> [TASK PROMPT]:
Transcribe every entry precisely, omitting nothing.

> [MATERIAL FOR THIS TASK]:
┄┄┄┄┄┄
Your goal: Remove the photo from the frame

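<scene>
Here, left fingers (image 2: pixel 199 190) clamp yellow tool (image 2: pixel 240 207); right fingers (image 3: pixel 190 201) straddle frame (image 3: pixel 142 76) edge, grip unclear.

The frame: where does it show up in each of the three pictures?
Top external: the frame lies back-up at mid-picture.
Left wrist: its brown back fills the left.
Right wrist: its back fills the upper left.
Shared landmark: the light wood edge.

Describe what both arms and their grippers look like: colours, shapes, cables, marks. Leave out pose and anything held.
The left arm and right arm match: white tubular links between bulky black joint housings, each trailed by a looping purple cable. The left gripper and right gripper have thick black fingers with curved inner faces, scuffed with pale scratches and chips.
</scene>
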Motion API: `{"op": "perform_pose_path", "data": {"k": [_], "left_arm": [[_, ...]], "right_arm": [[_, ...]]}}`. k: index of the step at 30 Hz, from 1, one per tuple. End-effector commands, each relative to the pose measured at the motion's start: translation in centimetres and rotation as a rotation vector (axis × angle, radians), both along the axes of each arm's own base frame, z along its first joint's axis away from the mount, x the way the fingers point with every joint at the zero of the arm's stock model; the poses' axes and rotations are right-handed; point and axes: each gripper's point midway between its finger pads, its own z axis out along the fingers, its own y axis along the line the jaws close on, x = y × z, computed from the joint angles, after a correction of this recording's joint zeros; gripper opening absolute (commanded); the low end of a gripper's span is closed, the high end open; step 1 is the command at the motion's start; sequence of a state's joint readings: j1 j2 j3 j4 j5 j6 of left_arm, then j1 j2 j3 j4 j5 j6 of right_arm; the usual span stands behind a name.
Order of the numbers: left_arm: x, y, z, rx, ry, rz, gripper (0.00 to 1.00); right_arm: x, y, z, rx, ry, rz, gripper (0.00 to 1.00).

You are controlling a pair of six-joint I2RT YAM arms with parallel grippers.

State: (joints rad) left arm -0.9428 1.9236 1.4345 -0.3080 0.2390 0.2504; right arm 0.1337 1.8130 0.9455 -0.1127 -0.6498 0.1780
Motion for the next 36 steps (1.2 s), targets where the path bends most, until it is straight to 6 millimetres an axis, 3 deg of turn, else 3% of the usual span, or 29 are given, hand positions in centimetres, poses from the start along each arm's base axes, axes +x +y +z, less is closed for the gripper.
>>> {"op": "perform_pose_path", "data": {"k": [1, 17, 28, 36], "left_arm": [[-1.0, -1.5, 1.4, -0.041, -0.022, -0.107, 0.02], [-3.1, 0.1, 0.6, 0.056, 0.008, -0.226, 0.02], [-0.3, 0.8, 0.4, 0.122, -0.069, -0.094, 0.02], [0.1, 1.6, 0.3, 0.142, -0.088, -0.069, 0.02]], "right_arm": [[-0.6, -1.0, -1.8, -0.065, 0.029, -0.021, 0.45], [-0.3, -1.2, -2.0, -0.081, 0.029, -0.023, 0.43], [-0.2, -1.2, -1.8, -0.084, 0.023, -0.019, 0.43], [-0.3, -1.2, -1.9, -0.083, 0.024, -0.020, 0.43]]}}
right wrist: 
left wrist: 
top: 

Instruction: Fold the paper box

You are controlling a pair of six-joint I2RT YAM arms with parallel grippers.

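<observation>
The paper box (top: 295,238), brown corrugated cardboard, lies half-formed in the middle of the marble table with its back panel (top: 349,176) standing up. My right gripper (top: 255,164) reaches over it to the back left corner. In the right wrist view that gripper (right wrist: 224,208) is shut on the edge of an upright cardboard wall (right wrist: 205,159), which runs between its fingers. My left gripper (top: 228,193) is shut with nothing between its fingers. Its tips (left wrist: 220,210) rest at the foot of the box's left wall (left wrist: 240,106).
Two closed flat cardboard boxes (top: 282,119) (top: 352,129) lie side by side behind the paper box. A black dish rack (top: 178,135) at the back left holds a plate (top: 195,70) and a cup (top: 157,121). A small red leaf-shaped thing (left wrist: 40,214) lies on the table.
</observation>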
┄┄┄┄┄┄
> [TASK OUTPUT]:
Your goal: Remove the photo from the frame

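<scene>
Here, left fingers (image 2: pixel 199 190) clamp yellow tool (image 2: pixel 240 207); right fingers (image 3: pixel 190 201) straddle frame (image 3: pixel 142 76) edge, grip unclear.

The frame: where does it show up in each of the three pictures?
Top external: the frame lies back-up at mid-picture.
Left wrist: its brown back fills the left.
Right wrist: its back fills the upper left.
Shared landmark: the light wood edge.

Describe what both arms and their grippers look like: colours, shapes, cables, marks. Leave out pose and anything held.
The left arm and right arm match: white tubular links between bulky black joint housings, each trailed by a looping purple cable. The left gripper and right gripper have thick black fingers with curved inner faces, scuffed with pale scratches and chips.
</scene>
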Motion API: `{"op": "perform_pose_path", "data": {"k": [_], "left_arm": [[_, ...]], "right_arm": [[_, ...]]}}`. k: index of the step at 30 Hz, from 1, one per tuple. End-effector commands, each relative to the pose measured at the motion's start: translation in centimetres and rotation as a rotation vector (axis × angle, radians), both along the axes of each arm's own base frame, z along its first joint's axis away from the mount, x the way the fingers point with every joint at the zero of the arm's stock model; the poses' axes and rotations are right-handed; point and axes: each gripper's point midway between its finger pads, its own z axis out along the fingers, its own y axis along the line the jaws close on, x = y × z, computed from the joint angles, after a correction of this recording's joint zeros; gripper opening absolute (commanded); the low end of a gripper's span is closed, the high end open; step 1 is the command at the motion's start; sequence of a state's joint readings: j1 j2 j3 j4 j5 j6 of left_arm, then j1 j2 j3 j4 j5 j6 of right_arm; the usual span stands behind a name.
Order of the numbers: left_arm: x, y, z, rx, ry, rz, gripper (0.00 to 1.00); right_arm: x, y, z, rx, ry, rz, gripper (0.00 to 1.00).

You are controlling a pair of six-joint I2RT YAM arms with parallel grippers.

State: (joints rad) left arm -0.9428 1.9236 1.4345 -0.3080 0.2390 0.2504; right arm 0.1337 1.8130 0.9455 -0.1127 -0.6498 0.1780
Motion for the next 36 steps (1.2 s), targets where the path bends most, until it is straight to 6 millimetres an axis, 3 deg of turn, else 3% of the usual span, or 29 are given, hand positions in centimetres, poses from the start along each arm's base axes, axes +x +y +z, less is closed for the gripper.
>>> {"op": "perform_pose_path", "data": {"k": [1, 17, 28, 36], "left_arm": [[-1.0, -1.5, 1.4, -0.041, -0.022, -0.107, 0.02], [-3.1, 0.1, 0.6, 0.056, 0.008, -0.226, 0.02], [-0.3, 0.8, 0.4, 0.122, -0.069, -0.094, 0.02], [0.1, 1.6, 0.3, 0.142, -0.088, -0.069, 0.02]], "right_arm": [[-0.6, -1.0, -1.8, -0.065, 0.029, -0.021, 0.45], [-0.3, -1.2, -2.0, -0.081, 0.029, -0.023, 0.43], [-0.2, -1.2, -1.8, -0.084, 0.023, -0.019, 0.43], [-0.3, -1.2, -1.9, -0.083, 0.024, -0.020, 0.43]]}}
right wrist: 
left wrist: 
top: 

Instruction: Fold the paper box

You are controlling a pair of six-joint I2RT YAM arms with parallel grippers.

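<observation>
The paper box (top: 295,238), brown corrugated cardboard, lies half-formed in the middle of the marble table with its back panel (top: 349,176) standing up. My right gripper (top: 255,164) reaches over it to the back left corner. In the right wrist view that gripper (right wrist: 224,208) is shut on the edge of an upright cardboard wall (right wrist: 205,159), which runs between its fingers. My left gripper (top: 228,193) is shut with nothing between its fingers. Its tips (left wrist: 220,210) rest at the foot of the box's left wall (left wrist: 240,106).
Two closed flat cardboard boxes (top: 282,119) (top: 352,129) lie side by side behind the paper box. A black dish rack (top: 178,135) at the back left holds a plate (top: 195,70) and a cup (top: 157,121). A small red leaf-shaped thing (left wrist: 40,214) lies on the table.
</observation>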

The response is now done.